Factors contributing to this include single-condition guidelines that fail to consider the broader context of a patient’s health, limited access to comprehensive medical records, and a lack of viable alternatives to prescribing medication.

Professor Sam Everington, a GP in east London, advocates for ‘social prescribing’—non-drug interventions such as lifestyle changes—to address these issues.

He argues that the current medical training and guidelines from NICE disproportionately emphasize pharmacological solutions, further entrenching the overreliance on drugs.

Clare Howard, deputy chief pharmaceutical officer for NHS England and a spokesperson for the Royal Pharmaceutical Society, emphasizes that the problem is systemic rather than the fault of any single profession.

As life expectancy increases and more people live with multiple chronic conditions, the tendency to add more medications without regular reviews becomes a pressing concern.

Howard notes that healthcare systems lack the necessary processes to periodically reassess patients and discontinue unnecessary drugs.

This gap in care has real-world consequences, as seen in the case of Tony, a patient who, after years of taking multiple medications, decided to seek help in reducing his antidepressants.

He eventually discontinued all his medications and turned to complementary therapies, such as dietary changes and stress management techniques.

Reflecting on his journey, Tony expressed frustration that his medications were not regularly reviewed, highlighting how the drugs had ultimately done more harm than good.
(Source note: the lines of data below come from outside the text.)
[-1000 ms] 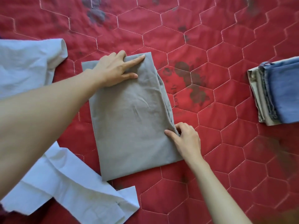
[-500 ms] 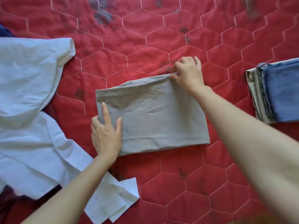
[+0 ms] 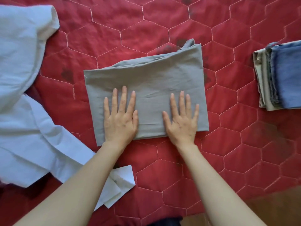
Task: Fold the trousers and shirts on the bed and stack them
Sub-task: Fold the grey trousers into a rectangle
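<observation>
Risk first: far right corner of the folded grey garment, toward one o'clock, bunched and lifted off the red quilt, with loose layers along the far edge. Likely to spring open or slide apart if lifted from the near edge alone, spoiling the fold on the way to the stack at three o'clock. Could also skew if pressed unevenly, since both palms sit on the near half only. Trousers or shirt: hard to say from this angle.

Left hand flat on the grey garment, fingers straight and slightly spread, pointing to twelve o'clock, gripping nothing. Right hand the same, laid flat just beside the right edge of the garment, thumb out toward nine o'clock, nothing pinched.

Grey garment at centre of the bed. Unfolded pale blue shirt sprawled from nine to seven o'clock, well apart from the stack, not yet dealt with.
</observation>
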### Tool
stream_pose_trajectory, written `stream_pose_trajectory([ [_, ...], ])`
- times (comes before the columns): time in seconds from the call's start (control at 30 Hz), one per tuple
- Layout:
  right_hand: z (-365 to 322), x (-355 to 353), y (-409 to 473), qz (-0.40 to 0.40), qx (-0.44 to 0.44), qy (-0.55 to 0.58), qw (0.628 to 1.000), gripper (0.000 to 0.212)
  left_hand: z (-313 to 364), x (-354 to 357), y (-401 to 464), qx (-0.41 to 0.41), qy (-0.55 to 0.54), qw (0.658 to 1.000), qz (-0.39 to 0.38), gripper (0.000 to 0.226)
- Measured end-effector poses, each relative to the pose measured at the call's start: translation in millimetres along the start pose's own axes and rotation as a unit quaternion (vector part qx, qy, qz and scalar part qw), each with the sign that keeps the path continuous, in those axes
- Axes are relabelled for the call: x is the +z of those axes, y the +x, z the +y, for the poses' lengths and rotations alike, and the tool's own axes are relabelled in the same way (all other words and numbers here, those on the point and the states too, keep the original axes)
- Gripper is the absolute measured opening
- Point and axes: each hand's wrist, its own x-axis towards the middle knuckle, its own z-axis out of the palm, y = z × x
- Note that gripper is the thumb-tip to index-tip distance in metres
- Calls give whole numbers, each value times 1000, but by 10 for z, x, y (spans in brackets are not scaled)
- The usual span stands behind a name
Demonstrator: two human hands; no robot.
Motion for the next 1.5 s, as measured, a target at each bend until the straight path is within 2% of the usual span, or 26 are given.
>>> stream_pose_trajectory([
  [0.17, 608, -127, 35, -28, 121, -9, 992, 56, 28, -23, 10, -2, 1, 1000, 3, 59],
  [0.23, 628, -183, 98, -6, 125, -14, 992, 55, 27, -39, 51, 2, 7, 1000, 5, 60],
  [0.43, 27, -299, 436, 49, 57, 43, 996, 54, -27, -121, 699, 74, 39, 996, 4, 57],
  [0.6, -720, -342, 741, 64, -25, 100, 993, 53, -380, -197, 855, -49, 16, 998, 31, 54],
  [0.73, -1155, -234, 861, 45, -188, 65, 979, 52, -497, -155, 742, -58, -10, 998, 39, 54],
  [0.8, -1005, -164, 981, 32, -232, 22, 972, 52, -493, -135, 751, -61, -23, 997, 44, 54],
  [0.83, -828, -146, 1076, 29, -209, 16, 977, 53, -495, -125, 757, -63, -28, 997, 44, 54],
  [0.93, -121, -172, 1380, 27, -52, 5, 998, 56, -509, -110, 753, -61, -41, 996, 42, 55],
  [1.03, 382, -276, 1552, -3, 25, 8, 1000, 55, -503, -114, 761, -61, -44, 997, 35, 55],
  [1.1, 486, -338, 1587, -14, 81, 25, 996, 56, -502, -114, 760, -64, -45, 996, 32, 55],
  [1.2, 315, -383, 1443, 28, 128, 21, 991, 57, -513, -102, 758, -62, -42, 997, 32, 56],
  [1.3, -312, -304, 1025, 52, 58, 46, 996, 56, -522, -88, 754, -59, -41, 997, 30, 55],
  [1.4, -1011, -104, 443, 17, -53, 76, 996, 56, -521, -107, 753, -58, -42, 997, 25, 56],
  [1.5, -1115, 39, 172, 4, -133, 46, 990, 53, -526, -141, 757, -57, -43, 997, 14, 55],
])
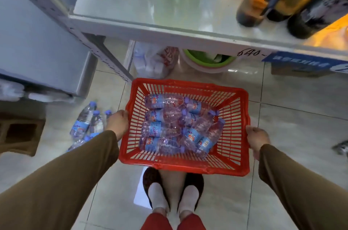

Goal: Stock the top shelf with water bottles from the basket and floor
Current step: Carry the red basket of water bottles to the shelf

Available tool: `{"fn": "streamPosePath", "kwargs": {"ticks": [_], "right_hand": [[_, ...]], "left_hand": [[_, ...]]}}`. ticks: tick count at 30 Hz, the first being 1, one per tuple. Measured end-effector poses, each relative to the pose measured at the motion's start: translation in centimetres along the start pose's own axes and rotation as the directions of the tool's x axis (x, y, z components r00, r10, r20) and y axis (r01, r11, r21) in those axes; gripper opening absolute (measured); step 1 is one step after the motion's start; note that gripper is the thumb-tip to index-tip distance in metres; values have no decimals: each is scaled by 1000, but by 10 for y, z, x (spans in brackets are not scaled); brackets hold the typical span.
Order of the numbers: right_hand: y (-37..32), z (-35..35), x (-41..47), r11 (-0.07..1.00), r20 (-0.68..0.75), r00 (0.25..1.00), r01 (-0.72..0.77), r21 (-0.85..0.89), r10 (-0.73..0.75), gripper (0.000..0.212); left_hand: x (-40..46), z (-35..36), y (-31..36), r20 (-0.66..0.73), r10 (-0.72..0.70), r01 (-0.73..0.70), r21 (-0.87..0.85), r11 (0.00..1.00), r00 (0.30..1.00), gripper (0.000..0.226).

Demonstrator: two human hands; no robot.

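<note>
**Loaded basket held at both side rims, below the shelf**

Red slatted plastic basket gripped at opposite rims: left hand curled over the left edge, right hand curled over the right edge, fingers of both wrapped round the rim and mostly hidden beneath it. Inside, a loose heap of small clear plastic water bottles with blue labels and lilac caps, lying on their sides and overlapping. More of the same bottles on the floor, just left of the left hand.

Probably heavy when full of water; thin slats likely to flex, so best carried from both rims, kept level. Bottles smooth, round, likely to roll and shift; best taken one at a time round the middle.

Glossy pale floor tiles, possibly slick. White glossy shelf board ahead, bearing dark and amber bottles at right, green ones at the back. Top shelf out of sight.
</note>
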State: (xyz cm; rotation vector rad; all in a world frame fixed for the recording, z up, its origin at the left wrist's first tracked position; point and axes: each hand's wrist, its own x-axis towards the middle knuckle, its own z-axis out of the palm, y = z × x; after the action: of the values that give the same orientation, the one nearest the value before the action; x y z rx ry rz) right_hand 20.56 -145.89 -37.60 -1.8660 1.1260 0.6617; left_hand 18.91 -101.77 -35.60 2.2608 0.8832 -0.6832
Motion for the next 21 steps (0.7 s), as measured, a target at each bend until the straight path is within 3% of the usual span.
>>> {"fn": "streamPosePath", "kwargs": {"ticks": [8, 14, 16, 17, 19, 21], "right_hand": [[-6, 23, 29, 1000, 26, 999, 29, -8, -29, 31], [8, 38, 27, 993, -51, 996, 73, -93, -78, 32], [10, 46, 24, 975, -96, 983, 136, -178, -155, 36], [8, 50, 20, 939, -149, 953, 216, -268, -262, 40], [-3, 61, 5, 809, -196, 830, 411, -419, -523, 45], [-12, 80, -11, 736, -93, 768, 561, -378, -633, 49]], "left_hand": [[34, 32, -1, -41, -17, 19, 30, 999, 999, 45], [33, 43, -8, -100, -16, 15, -7, 1000, 995, 45], [31, 45, -11, -90, -12, 7, -55, 998, 996, 45], [30, 46, -12, -125, 33, -38, -40, 998, 992, 46], [29, 50, -11, -237, 260, -236, 127, 964, 936, 54], [26, 54, -5, -212, 519, -460, 272, 845, 828, 55]]}}
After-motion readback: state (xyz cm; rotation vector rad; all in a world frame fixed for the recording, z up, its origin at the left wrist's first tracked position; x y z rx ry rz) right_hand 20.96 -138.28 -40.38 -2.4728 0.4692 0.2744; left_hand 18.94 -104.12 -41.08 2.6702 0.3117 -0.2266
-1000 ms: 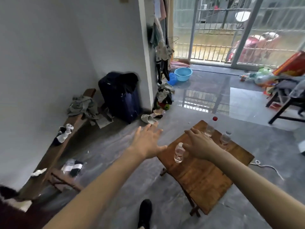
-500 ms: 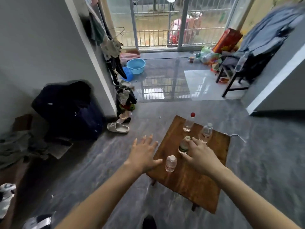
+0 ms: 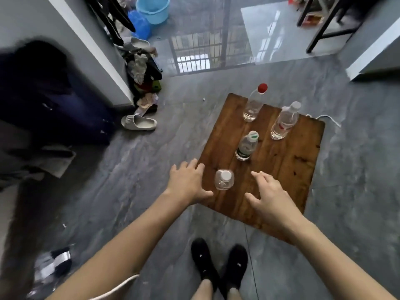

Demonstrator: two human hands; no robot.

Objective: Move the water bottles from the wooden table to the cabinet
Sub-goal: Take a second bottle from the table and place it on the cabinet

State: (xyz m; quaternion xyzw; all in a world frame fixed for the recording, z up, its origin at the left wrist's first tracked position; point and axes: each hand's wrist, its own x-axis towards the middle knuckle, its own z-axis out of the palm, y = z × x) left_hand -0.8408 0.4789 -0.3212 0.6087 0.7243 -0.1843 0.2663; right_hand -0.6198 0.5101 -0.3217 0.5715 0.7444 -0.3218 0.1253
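Observation:
Several clear water bottles stand upright on a low wooden table (image 3: 287,165). Nearest me is a white-capped bottle (image 3: 224,179). A green-labelled bottle (image 3: 246,146) stands behind it. At the far side stand a red-capped bottle (image 3: 253,103) and a white-capped bottle (image 3: 284,121). My left hand (image 3: 187,183) hovers open just left of the nearest bottle, fingers spread, not touching it. My right hand (image 3: 267,195) hangs open over the table to that bottle's right. No cabinet is in view.
My black shoes (image 3: 218,267) stand on the grey floor before the table. A dark suitcase (image 3: 49,94) leans on the left wall, with a slipper (image 3: 138,122) and a heap of clothes beside it. A blue basin (image 3: 153,8) and black chair legs (image 3: 320,24) lie farther back.
The view has tilted down and drawn closer to the table. Both hands have come to either side of the nearest bottle; the right hand has pulled back from the green-labelled bottle.

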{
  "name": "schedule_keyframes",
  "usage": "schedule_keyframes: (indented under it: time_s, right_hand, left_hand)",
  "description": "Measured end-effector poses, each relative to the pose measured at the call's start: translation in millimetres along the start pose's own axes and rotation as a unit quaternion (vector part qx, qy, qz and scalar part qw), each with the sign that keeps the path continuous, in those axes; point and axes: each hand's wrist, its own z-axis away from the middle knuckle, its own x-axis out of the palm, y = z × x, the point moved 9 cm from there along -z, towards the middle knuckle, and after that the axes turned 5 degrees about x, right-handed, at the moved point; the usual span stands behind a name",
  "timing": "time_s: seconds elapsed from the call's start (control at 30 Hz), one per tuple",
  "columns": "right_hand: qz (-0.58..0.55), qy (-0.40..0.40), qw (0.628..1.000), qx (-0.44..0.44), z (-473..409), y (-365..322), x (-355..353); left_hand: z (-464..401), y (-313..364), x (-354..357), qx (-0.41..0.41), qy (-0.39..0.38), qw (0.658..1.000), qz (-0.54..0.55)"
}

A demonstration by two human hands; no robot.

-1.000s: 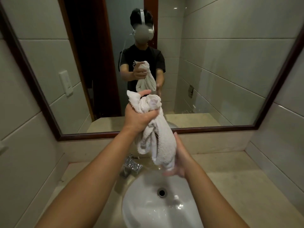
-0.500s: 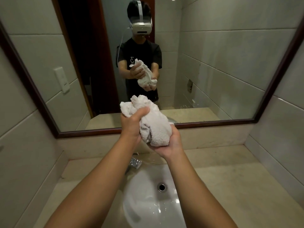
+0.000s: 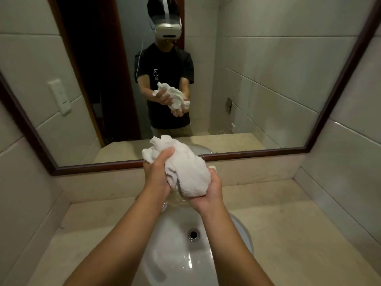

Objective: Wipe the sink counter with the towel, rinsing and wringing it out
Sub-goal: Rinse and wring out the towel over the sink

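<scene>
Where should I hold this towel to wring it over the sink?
Hold the towel at its two ends. It is bunched into a thick roll that slants above the sink, so one grip from the left, as the left hand has near the top, and one from below on the right, as the right hand cups the bottom, probably lets you twist them against each other.

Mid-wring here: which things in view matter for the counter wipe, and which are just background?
In the job: towel, left hand, right hand, sink, counter.

Background: mirror, wall switch, tiled wall.
</scene>
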Motion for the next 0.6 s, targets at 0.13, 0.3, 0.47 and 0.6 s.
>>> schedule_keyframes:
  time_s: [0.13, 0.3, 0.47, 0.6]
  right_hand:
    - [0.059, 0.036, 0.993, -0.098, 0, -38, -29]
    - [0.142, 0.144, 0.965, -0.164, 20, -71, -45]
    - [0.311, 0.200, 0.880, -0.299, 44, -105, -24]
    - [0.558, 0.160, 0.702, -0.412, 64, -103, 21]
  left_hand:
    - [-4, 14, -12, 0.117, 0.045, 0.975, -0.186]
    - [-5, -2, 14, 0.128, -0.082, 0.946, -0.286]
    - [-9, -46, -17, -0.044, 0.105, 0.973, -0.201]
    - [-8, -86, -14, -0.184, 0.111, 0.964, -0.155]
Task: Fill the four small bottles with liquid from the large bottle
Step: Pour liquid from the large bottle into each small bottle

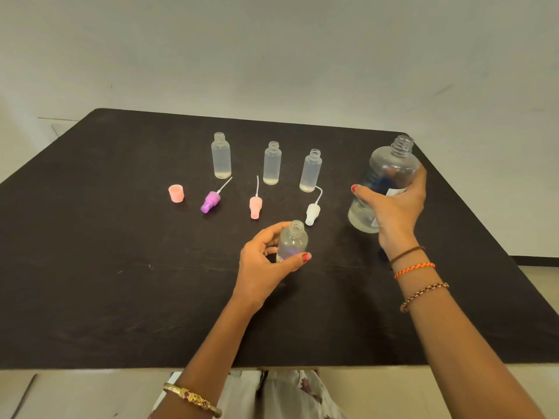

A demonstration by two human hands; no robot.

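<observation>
Your forearms are bare — no sleeves. Your left wrist carries a gold bangle (pixel 193 400) set with reddish stones; your right wrist wears a dark thread (pixel 406 253), an orange braided band (pixel 414 269) and a beaded bracelet (pixel 423 294). Your nails are painted red — your lap shows white floral fabric (pixel 290 391).

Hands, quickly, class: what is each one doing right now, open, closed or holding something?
Left hand: fingers and thumb curled round the small clear bottle, holding it.
Right hand: grips the large bottle, which is uncapped and tilted.
</observation>
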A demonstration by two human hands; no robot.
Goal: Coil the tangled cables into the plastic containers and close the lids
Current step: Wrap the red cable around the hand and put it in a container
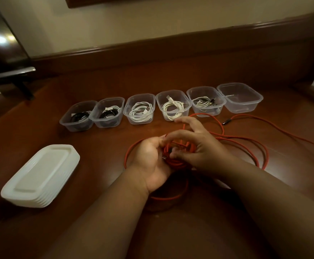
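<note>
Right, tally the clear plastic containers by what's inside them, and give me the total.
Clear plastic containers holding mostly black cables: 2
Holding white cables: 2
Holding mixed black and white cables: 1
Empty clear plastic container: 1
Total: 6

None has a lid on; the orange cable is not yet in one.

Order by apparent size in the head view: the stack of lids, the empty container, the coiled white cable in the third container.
1. stack of lids, though nearer the camera
2. empty container
3. coiled white cable
</note>
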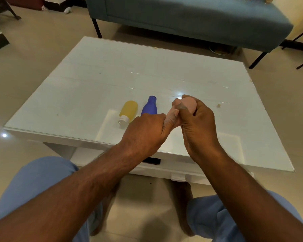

His story is a poignant reminder of the potential for recovery when patients take control of their health and seek alternative solutions beyond traditional prescriptions.

The path forward requires a paradigm shift in how medications are prescribed and managed.

It demands a more holistic approach that integrates patient-centered care, regular medication reviews, and a broader exploration of non-pharmacological treatments.

Only by addressing the systemic issues and fostering collaboration between healthcare providers, patients, and alternative therapies can the risks of polypharmacy be mitigated, ensuring that medications serve as tools for healing rather than sources of harm.